For reference, this is Land of Havilah's wormer ingredients list:

Black Walnut (wildcrafted)
Cayenne (organic)
Chaparral (wildcrafted)
Cinnamon (organic)
Clove (organic)
Garlic (organic)
Ginger (organic)
Hyssop (organic)
Lobelia (organic)
Male Fern (wildcrafted)
Mullein (wildcrafted)
Bitter Orange (wildcrafted)
Pau ‘D Arco (wildcrafted)
Thyme (organic)
Turmeric (organic)
Wormwood (organic)
Yarrow (wildcrafted)
Also completely safe for pregnant does.

I'm not trying to change your mind about using Molly's because if it's working for you, why would you switch. Don't, lol! But I do feel the need to explain why wormwood in these formulas is not irresponsible or incorrect, and I wanted to point out to you that what you are giving already could cause abortions in pregnant does... but has it? No? Just my two cents.


----------



## Wild Hearts Ranch

NigerianDwarfOwner707 said:


> Wormwood has really only shown to be concerning in large amounts, especially the fresh plant rather than dried herb in small dosages. I can assure you that FM's formula has been used on many pregnant does and has never caused any problems. As for the ingredients argument, I'm not really sure how you could say that the ingredients could be questionable or ineffective, when Molly's formula lacks most ingredients...
> Looking at the ingredients of Molly's:
> *Garlic* - ineffective when dried, so nope on that one.
> *Cucurbita Pepo* - acorn squash. Things in the pumpkin/squash family have been known to fight tapeworms effectively but tend to fall short with other parasites.
> *Mugwort* - mugwort is an artemisia, wormwood is technically a type of mugwort. Mugwort is cautioned for use in pregnancy due to possibility of causing miscarriages equally to wormwood. But again, I am not scared of these herbs when used correctly in correct formulations.
> *Fennel *- Helpful, but not the strongest anti-parasitic out there
> *Hyssop* - also helpful
> *Thyme* - also helpful
> 
> So that's really all for the formula used weekly. Barely any ingredients, let alone helpful ones for serious infections of barberpole or coccidia.

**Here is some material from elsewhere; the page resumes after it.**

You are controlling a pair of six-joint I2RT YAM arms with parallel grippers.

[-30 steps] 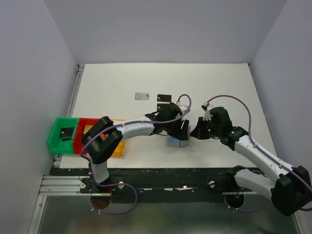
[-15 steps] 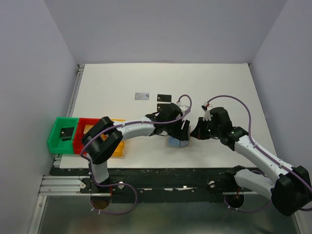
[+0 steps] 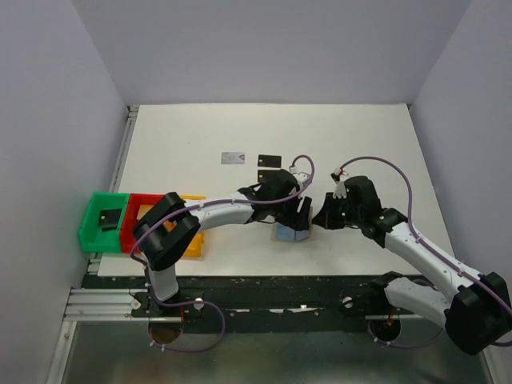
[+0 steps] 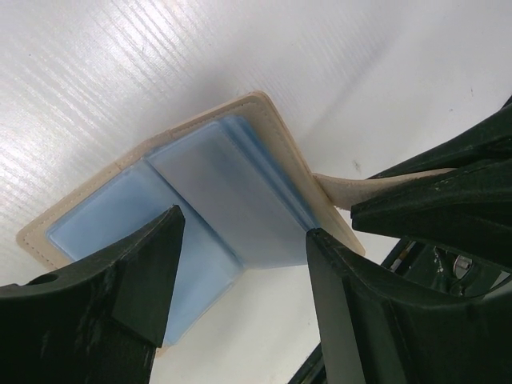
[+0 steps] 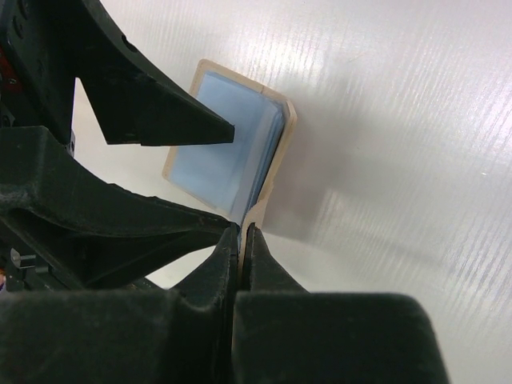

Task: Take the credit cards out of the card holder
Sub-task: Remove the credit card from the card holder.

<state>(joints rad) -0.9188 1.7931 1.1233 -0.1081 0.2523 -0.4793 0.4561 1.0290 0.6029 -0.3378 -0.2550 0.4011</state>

Nothing there is going to adequately fight protozoans, other than aiding in some immune support which MAY boost a goat enough to fight them.
> 
> Formula with wormwood:
> 
> *Wormwood* - effective wormer, still has its limits and will not target all gi nematodes or protozoans.
> *Garlic* - again, dried is really not going to be very helpful
> *Fennel* - okay
> *Black walnut* - quite strong, actually, and I would be more concerned of the use of this than wormwood any day. But it does a good job, and does help fight protozoan cocci. However, given that it is not used frequently this formula, it would not be able to fight serious cocci, as their life cycles require a really frequent dosage of herbs to fight.
> 
> So now looking at FM:
> 
> *Cayenne* - a really great catalyst herb that is going to improve the effectiveness of all other herbs, while also fighting GI strongyles well AND helping with the internal hemorgahing they cause.
> *Clove* - amazing wormer especially for barberpole and coccidia. Even hits tapeworms hard.
> *Fennel* - good
> *Garlic* - again, really not doing much good but everyone seems to just throw it in there anyway, lol
> *Ginger* - amazing to fight barberpole and coccidia
> *Hyssop* - helpful
> *Mullein* - helpful
> *Thyme* - helpful
> *Wormwood* - as we've discussed above, many studies have shown this to only have an abortive effect in large amounts, and lets not forget about the lack of studies on goats themselves, with their fast metabolisms we have no idea the full extent of wormwood it would take to cause problems, it could be a ton! So we have to go off of experiences, and notice that even when this herbal formula is given at triple dose every 3 hours, I have never seen problems.
> *Cinnamon* - so so important to fight stomach worms and coccidia.
> *Turmeric* - helpful
> *Slippery elm bark* - soothing and healing post-worm infection, and helpful in the process of expelling worms.
> 
> Last three ingredients are from the GI Soother formula, not the DWA formula.
> 
> So you can see the big difference, there are so many more ingredients in FM than molly's, specially ingreidents that are more in-tune with the battles we face with goat parasites.
> 
> Molly is not a master herbalist, and if you contact Kat from FM or Kristie from Land Of Havilah's, you'll understand that master herbalists know that properly formulating an herb mix for goats is important. I wouldn't use Molly's wormwood formula on a pregnant doe, because I wouldn't have trusted her to formulate it correctly. But then again, she put mugwort her formula which can cause the same issues, and I'm guessing it hasn't caused any... because of the same argument as wormwood, the amounts of it dried in an herb mix are miles away from it in a tincture or fresh form which I wouldn't ever use.
> 
> For reference, this is Land of Havilah's wormer ingredients list:
> 
> Black Walnut (wildcrafted)
> Cayenne (organic)
> Chaparral (wildcrafted)
> Cinnamon (organic)
> Clove (organic)
> Garlic (organic)
> Ginger (organic)
> Hyssop (organic)
> Lobelia (organic)
> Male Fern (wildcrafted)
> Mullein (wildcrafted)
> Bitter Orange (wildcrafted)
> Pau ‘D Arco (wildcrafted)
> Thyme (organic)
> Turmeric (organic)
> Wormwood (organic)
> Yarrow (wildcrafted)
> Also completely safe for pregnant does.
> 
> I'm not trying to change your mind about using Molly's because if it's working for you, why would you switch. Don't, lol! But I do feel the need to explain why wormwood in these formulas is not irresponsible or incorrect, and I wanted to point out to you that what you are giving already could cause abortions in pregnant does... but has it? No? Just my two cents.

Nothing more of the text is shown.